Gas tax vital for democracy
As usual, a day after the Parliament heard sense from policy advocates, the gas cartel was unleashed.
Producers and industry groups warned that higher export levies could deter investment, reduce domestic supply, and strain international trade relationships.
The Queensland Resources Council argued that, amid global energy uncertainty and supply shocks linked to geopolitical tensions, stable and “investment-grade” policy settings are critical for both economic and national security.
It is true that minimal royalties and virtually no taxes are ideal for investment. But that is hardly a comprehensive analysis.

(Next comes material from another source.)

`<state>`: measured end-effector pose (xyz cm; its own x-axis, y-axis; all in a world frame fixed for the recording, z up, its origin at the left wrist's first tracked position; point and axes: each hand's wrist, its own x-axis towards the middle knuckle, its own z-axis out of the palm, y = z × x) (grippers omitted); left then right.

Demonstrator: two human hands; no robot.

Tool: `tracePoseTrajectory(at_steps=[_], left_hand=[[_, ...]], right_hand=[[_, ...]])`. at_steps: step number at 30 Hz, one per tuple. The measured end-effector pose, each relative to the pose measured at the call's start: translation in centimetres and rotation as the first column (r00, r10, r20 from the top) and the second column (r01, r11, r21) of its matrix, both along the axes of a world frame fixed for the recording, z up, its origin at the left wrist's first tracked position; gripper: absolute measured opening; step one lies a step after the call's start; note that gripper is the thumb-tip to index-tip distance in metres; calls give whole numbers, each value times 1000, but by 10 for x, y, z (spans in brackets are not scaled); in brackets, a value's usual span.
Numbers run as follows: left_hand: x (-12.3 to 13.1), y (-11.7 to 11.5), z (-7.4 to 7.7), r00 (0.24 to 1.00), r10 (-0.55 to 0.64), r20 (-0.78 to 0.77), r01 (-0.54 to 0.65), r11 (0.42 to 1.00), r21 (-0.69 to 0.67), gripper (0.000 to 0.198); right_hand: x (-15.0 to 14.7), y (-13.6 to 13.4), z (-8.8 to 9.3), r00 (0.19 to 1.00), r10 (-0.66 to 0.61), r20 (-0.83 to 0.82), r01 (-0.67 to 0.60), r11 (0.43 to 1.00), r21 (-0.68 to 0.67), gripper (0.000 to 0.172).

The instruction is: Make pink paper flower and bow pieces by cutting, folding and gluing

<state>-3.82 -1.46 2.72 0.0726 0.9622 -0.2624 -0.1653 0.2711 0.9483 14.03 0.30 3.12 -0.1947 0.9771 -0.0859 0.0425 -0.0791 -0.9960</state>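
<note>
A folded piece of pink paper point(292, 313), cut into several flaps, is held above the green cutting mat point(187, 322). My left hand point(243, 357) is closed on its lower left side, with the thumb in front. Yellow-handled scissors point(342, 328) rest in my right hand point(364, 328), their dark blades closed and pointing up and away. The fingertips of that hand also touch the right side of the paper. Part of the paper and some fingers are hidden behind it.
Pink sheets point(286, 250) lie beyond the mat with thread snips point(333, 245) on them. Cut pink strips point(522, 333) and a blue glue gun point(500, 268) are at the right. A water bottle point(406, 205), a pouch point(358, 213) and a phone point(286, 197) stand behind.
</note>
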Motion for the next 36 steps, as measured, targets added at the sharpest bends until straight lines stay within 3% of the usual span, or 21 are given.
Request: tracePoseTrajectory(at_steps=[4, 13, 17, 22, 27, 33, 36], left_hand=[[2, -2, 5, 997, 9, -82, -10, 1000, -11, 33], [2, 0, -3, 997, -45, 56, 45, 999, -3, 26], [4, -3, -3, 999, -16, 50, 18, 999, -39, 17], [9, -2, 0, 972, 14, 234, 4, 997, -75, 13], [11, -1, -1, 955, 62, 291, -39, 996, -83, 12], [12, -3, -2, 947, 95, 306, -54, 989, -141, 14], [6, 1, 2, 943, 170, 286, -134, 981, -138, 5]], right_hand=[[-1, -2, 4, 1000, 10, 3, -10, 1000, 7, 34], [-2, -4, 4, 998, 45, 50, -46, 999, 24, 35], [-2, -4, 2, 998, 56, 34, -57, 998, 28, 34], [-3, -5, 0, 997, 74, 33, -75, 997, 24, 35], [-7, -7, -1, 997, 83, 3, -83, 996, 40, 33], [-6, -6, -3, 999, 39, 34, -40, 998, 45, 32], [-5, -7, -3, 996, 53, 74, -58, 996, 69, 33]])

Shell Australia echoed these concerns, suggesting that increased taxes could flow through to higher domestic gas prices.
That is true. The poor design of the 25% export levy still creates an incentive to starve the local market of gas. Given the $12Gj price cap largely benchmarks the price, such a move could mean an immediate rise in local prices to $15Gj, which is totally unacceptable. It would then require additional ill-formed policy to contain the local price.
This is why I prefer the much tougher model of a 100% export levy above an agreed-upon price threshold.
The cartel has done more than enough damage to deserve such an outcome, playing a key role in:
- The shutdown of six of our fuel refineries.
- Throwing the car industry into the sea.
- Ending plastics manufacturing.
- Gutting urea production.
In short, we can’t fuel, feed, build or get around without somebody else’s help, thanks to LNG exports.
This policy has made us the most helpless nation on earth in return for virtually nothing.
The gas tax reform goes far beyond a fair return for our resources.
It is the key foundation stone in preparing the nation for the martial, multipolar world that is upon us.
Without cheap gas, we will never rebuild our military-industrial base, and we might as well hand Australia to China today.